▶ _What to produce_:
Whatever the listing holds, output it without alteration.

▶ _Dataset content_:
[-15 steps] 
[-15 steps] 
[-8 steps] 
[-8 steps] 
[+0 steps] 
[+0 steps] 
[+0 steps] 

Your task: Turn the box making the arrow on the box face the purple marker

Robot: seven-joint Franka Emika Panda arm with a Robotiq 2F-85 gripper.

▶ _Written answer_:
[-15 steps] 
[-15 steps] 
[-8 steps] 
[-8 steps] 
[+0 steps] 
[+0 steps] 
[+0 steps] 

Your task: Turn the box making the arrow on the box face the purple marker

Robot: seven-joint Franka Emika Panda arm with a Robotiq 2F-85 gripper.

The exercise calls for nothing more than this answer.